===== Available records =====

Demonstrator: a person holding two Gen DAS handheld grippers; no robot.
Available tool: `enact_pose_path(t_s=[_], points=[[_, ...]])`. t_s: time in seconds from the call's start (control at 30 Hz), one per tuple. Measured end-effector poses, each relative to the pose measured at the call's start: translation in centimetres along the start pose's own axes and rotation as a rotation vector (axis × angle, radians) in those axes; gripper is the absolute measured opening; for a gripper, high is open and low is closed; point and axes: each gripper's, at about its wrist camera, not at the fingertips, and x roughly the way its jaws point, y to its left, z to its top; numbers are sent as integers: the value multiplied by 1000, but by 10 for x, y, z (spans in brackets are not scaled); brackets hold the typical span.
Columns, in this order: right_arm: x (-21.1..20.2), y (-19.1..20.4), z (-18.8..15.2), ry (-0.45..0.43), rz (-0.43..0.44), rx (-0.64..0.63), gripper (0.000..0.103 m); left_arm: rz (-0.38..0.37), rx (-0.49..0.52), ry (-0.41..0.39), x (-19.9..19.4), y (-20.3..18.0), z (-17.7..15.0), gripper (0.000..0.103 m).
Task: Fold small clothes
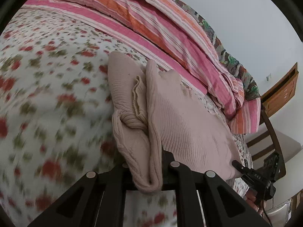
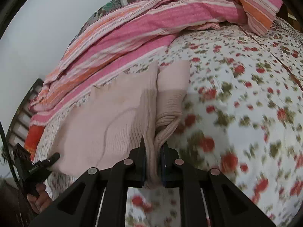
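A pale pink knit garment lies partly folded on the floral bedsheet. My left gripper is shut on a bunched edge of it, held a little above the sheet. My right gripper is shut on another folded edge of the same garment. The right gripper also shows at the far corner in the left wrist view, and the left gripper shows in the right wrist view, both pinching the garment's near edge.
A pink and orange striped quilt is heaped along the far side of the bed, over a patterned blanket. A wooden chair and wooden furniture stand beyond the bed's end. The floral sheet spreads wide on the other side.
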Motion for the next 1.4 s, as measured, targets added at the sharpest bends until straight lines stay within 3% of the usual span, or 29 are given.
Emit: enact_pose_path(t_s=[0.1, 0.17, 0.2, 0.3, 0.43, 0.63, 0.8, 0.97, 1.0, 1.03, 1.07, 1.17, 1.4], points=[[-9, 2, -14, 5, -17, -35, 13, 30, 32, 17, -8, -3, -12, 16], [-11, 2, -17, 13, -48, -63, 29, 61, 64, 34, -7, -5, -13, 23], [-12, 1, -16, 17, -59, -78, 33, 83, 85, 33, -8, -7, -11, 28], [-20, 1, -11, -22, -119, -134, 35, 153, 138, -15, -16, -11, -2, 34], [-25, 12, 6, -84, -163, -204, 35, 190, 176, -69, -15, -21, 21, 34], [-9, 34, 45, -134, -156, -274, 35, 190, 217, -151, -4, -39, 69, 35], [37, 49, 74, -104, -189, -287, 35, 187, 265, -82, 41, -57, 90, 35], [82, 37, 91, -19, -250, -222, 35, 279, 283, -11, 87, -58, 101, 35], [89, 35, 92, -3, -258, -223, 33, 289, 278, 2, 93, -54, 101, 25], [95, 33, 92, 13, -258, -227, 23, 288, 267, -5, 96, -47, 100, 10], [99, 33, 91, 26, -245, -229, 9, 283, 244, -23, 95, -40, 99, 8], [97, 33, 91, -8, -201, -245, 6, 205, 160, -88, 80, -21, 98, 7], [107, 28, 91, 29, -233, -227, 6, 278, 204, -51, 92, -28, 96, 10]])
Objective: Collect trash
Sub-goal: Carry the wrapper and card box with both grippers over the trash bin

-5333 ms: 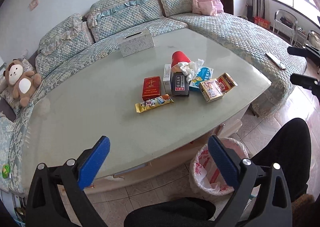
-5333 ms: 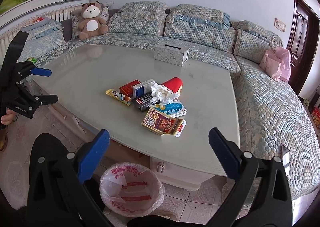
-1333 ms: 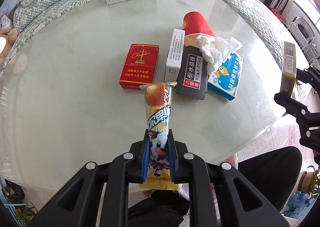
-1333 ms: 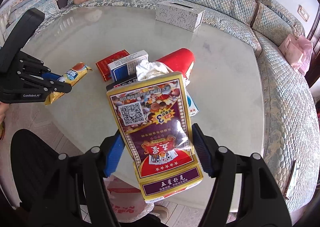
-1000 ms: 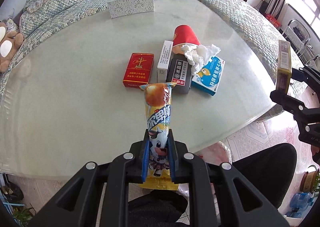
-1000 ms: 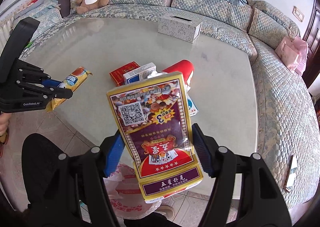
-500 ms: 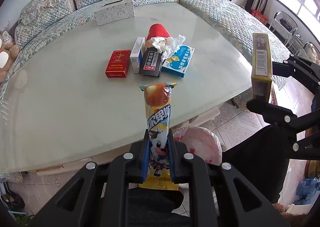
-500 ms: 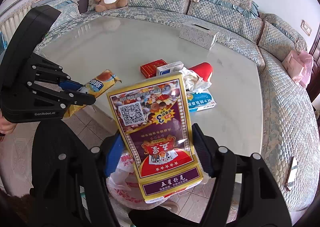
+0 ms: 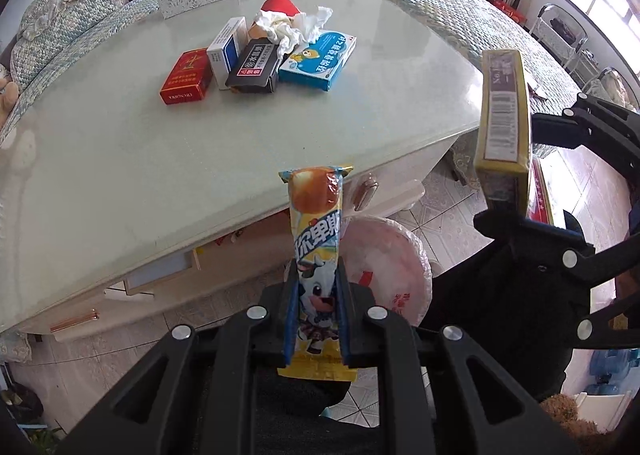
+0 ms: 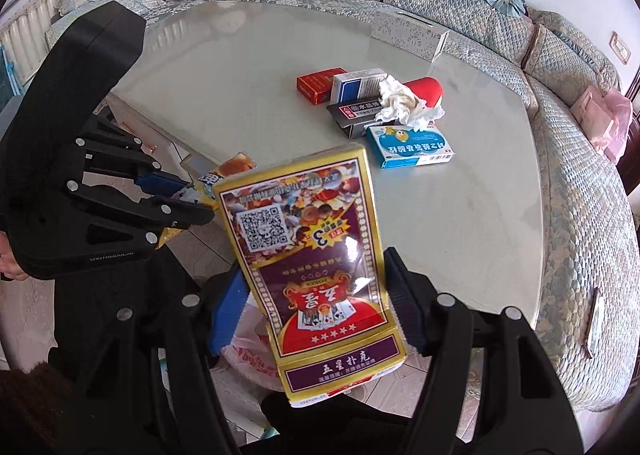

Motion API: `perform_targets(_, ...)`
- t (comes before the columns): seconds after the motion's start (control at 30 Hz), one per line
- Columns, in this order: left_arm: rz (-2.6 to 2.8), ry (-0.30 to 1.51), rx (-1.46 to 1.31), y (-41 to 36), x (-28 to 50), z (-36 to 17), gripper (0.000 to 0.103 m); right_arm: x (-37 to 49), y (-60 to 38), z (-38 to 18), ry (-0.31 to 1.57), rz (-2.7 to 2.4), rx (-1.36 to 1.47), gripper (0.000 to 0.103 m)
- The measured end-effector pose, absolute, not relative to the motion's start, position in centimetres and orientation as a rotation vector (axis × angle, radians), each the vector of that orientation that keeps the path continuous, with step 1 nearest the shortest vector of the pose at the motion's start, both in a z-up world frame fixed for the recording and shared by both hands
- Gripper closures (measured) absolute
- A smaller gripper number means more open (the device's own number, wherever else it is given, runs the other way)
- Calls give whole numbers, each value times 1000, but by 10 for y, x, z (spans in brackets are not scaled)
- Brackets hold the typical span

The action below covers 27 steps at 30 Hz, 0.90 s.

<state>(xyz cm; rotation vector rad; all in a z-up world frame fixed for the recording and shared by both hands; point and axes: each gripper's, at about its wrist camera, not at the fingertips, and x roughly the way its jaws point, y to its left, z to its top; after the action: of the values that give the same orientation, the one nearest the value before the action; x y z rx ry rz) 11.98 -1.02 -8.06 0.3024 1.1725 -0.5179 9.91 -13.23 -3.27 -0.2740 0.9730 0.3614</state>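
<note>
The left gripper (image 9: 317,309) clamps a yellow snack wrapper (image 9: 316,251) above the bagged trash bin (image 9: 386,267). At 3 o'clock, the right gripper (image 10: 316,305) grips a playing-card box (image 10: 310,251). Other trash sits on the counter (image 9: 120,159) at 12 o'clock.

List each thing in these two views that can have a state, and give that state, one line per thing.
left tool: shut on snack wrapper, lifted.
right tool: shut on playing-card box, held upright off the table.
trash bin: open, bag-lined, on the floor.
tissue: crumpled on the pile.
red cup: lying on its side.
blue medicine box: flat on the table.
</note>
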Motion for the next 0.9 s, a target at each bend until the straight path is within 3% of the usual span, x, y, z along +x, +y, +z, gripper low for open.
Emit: perform_targets(0.9, -586, 1297, 277, -32, 118, -200, 87, 104, -147, -151, 1110, 302, -154, 39)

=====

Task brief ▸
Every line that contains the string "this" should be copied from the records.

Finished task ▸
Columns, in this order: right_arm: x (-21.1..20.2), y (-19.1..20.4), z (-18.8..15.2), ry (-0.45..0.43), rz (-0.43..0.44), rx (-0.64..0.63), gripper (0.000..0.103 m); left_arm: rz (-0.38..0.37), rx (-0.49..0.52), ry (-0.41..0.39), x (-19.9..19.4), y (-20.3..18.0), z (-17.7..15.0), gripper (0.000..0.103 m).
- Columns, in this order: left_arm: rz (-2.6 to 2.8), ry (-0.30 to 1.51), rx (-1.46 to 1.31), y (-41 to 36), x (-28 to 50), z (-36 to 17), gripper (0.000 to 0.103 m); right_arm: x (-37 to 49), y (-60 to 38), z (-38 to 18), ry (-0.31 to 1.57), rz (-2.7 to 2.4), rx (-1.36 to 1.47), gripper (0.000 to 0.103 m)

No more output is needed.